= Erkkara Raman Nambudiri =

Hindu priest and scholar

Erkkara Raman Nambudiri (1898–1983) was a Śrauta High Priest and scholar who helped to revive the ancient Vedam-Yajnam traditions in Kerala, India, that had begun to decline due to the onslaught of Western culture and influence after Indian Independence.

==Early life==
Erkkara Raman Nambudiri was born on Mithunam 2, 1073 (ME) (June 1898) on Karthika star to Erkkara Vasudevan Somayaajipad and Perindeeri Chennaath "Mahal" Sreedevi Pathinaadi in Kerala, India. After his Upanayanam and basic education under Muriyath Achyutha Varier, he received training under his father in the Rigvedam (the entire text). At the age of 12, the Samavartana ceremony was performed (ritual for completion of Vedic education).

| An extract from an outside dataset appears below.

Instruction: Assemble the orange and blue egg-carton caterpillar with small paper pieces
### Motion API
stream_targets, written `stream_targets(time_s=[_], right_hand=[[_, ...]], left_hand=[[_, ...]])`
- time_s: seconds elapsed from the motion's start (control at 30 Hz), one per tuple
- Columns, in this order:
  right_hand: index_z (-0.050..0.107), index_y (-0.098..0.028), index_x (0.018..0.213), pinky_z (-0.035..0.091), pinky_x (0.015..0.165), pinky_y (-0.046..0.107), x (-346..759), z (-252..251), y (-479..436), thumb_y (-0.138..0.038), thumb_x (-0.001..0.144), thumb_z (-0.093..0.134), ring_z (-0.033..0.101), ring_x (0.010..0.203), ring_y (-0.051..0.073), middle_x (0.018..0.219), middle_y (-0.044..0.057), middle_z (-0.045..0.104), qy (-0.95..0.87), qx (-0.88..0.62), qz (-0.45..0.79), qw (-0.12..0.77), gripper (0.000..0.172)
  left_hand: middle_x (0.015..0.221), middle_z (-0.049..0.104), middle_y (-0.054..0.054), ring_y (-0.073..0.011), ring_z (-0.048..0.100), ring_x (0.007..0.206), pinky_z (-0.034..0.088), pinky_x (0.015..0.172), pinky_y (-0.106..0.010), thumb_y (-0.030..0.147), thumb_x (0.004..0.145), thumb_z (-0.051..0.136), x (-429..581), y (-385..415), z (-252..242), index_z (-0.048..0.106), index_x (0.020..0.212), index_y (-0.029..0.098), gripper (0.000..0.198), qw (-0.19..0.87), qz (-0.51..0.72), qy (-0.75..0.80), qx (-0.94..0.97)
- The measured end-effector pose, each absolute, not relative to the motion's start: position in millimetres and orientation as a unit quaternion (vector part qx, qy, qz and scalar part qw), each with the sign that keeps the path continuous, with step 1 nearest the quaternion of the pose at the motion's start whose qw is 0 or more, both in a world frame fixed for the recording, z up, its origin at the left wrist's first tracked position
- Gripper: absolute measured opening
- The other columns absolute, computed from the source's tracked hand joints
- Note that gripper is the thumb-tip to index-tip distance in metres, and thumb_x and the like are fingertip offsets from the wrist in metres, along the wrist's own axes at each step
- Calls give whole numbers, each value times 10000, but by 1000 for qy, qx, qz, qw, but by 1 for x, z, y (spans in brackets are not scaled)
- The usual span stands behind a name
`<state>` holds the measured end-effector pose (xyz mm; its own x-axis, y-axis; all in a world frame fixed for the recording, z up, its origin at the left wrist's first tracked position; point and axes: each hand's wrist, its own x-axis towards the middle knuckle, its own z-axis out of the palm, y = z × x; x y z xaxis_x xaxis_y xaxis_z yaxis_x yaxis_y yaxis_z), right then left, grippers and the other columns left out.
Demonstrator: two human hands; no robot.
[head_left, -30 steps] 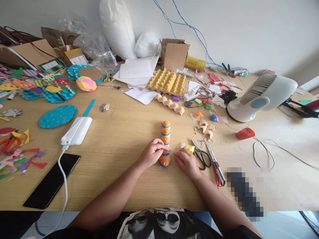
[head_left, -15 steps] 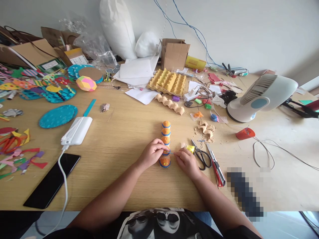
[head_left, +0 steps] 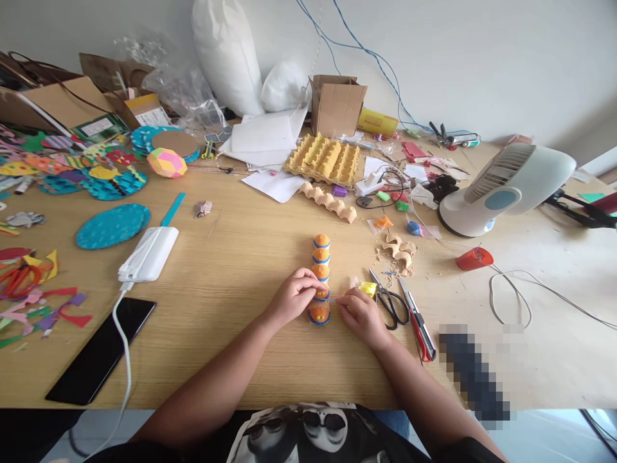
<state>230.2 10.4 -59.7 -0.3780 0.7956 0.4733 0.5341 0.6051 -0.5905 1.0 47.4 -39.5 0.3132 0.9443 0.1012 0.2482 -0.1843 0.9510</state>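
While two bare hands meet at it, one row of five orange domes with blue rims (head_left: 321,256) lies between them, the nearest two domes bearing small yellow spots. The left hand's (head_left: 295,294) fingertips touch the row, bunched closely and hiding part of it; whether they clamp anything I cannot tell. The right hand's (head_left: 359,313) thumb and finger pinch one thin, blurred strip (head_left: 333,301). Just beyond that hand lie one yellow crumpled packet (head_left: 369,288), one pair of black-handled metal scissors (head_left: 382,294) and one red-and-black cutter (head_left: 421,328).
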Motion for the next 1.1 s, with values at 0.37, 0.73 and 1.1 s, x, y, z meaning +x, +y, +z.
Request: stream_targets(time_s=[0.37, 0.73, 1.1], right_hand=[[652, -219, 942, 487, 624, 298, 232, -48, 8, -156, 957, 565, 616, 733, 183, 812, 52, 644, -783, -460, 165, 385, 108], [663, -217, 949, 493, 636, 296, 231, -54, 10, -168, 958, 571, 614, 727, 180, 815, 49, 644, -784, -469, 174, 367, 105], [662, -220, 957, 496, 651, 301, 231, -56, 10, -178, 968, 563, 622, 740, 185, 826, 52, 649, -787, -469, 172, 363, 108]], left_hand=[[1037, 630, -45, -172, 629, 956, 538, 840, -288, 73, 806, 546, 0, 47, -39, 705, 927, 209, 241, 475, 379, 439, 661], [1047, 627, -43, -166, 642, 958, 550, 832, -279, 46, 777, 537, 1, 47, -40, 701, 930, 208, 276, 472, 378, 444, 662], [1053, 634, -45, -171, 656, 969, 564, 865, -300, 68, 800, 560, 1, 46, -38, 694, 928, 209, 233, 477, 376, 445, 658]])
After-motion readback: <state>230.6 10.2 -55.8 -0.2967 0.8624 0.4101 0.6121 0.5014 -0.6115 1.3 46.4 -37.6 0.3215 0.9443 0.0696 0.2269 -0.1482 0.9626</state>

Erkkara continued his studies in Sanskrit, kavyas, Thaithireeyam Bhaasha (on rituals of Yaagam), Brahmanas, Upanishads, Aranyakams, etc., and spent around two years studying shastras (texts) under Neelakandhan Namboodiri in Pakaraavoor Gurukulam. Starting from age 13 and during the rest of his life, he participated in most of the Yaagams performed in Kerala - as Parikarmi, "Rithwik", and in many lead roles.

==Vedic wisdom==
At the age of 14, Erkkara performed "Aarthwijyam" as "Aagneedhran" (a Rithwik) in a Yaagam in the Thottam Mana of Paanjaal. Next year at the age of 15, his exemplary and confident performance in the difficult Aarthwijyam of "Aadhwaram" got praise from the greats of the time. Then, when he was 24, he earned accolades in a difficult and mentally and physically tiring Aadhwaram role in a Saagnikamathiraathram in Kavapra Maarath Mana. This was followed by his role as "Sadasyan" - an expert observer/adviser - in the Pakaraavoor and Neddham Yaagams. At the young age of 27 he performed "Pryshaarttham Parayuka", which is reserved for the great Vedic scholars in another Yaagam in Paanjaal Thottam Mana.

Apart from matters relating to yajna, Erkkara successfully participated in the Vedam test - Anyonyam at Kadavalloor. Erkkara participated in the 1942 - 43 (1118 ME) "Murahomam" at Guruvayur. His knowledge of Sanskrit and Saasthrams was enriched considerably as a result of his close association with the great scholars such as Vidwaan Maanthitta, and Pareekshith Thampuraan.

Erkkara was renowned for his sharp intellect and deep knowledge of the scriptures. Once he recited from memory the entire "Kausheethaka Braahmanam" (a scripture known to some and memorised by few) to Dr E R Sreekrishna Sharma who was in search of its original text. These, as well as his close relations with foreign scholars like Frits Staal and Parpola, elevated him to national and international levels.

Being a renowned scholar, his word was the last on matters relating to Śrauta and Vedic rituals.

==Works==
After 1970, Erkkara wrote several articles relating to Vedam which got published. He was the founding editor of "Anaadi" monthly which was started in 1973.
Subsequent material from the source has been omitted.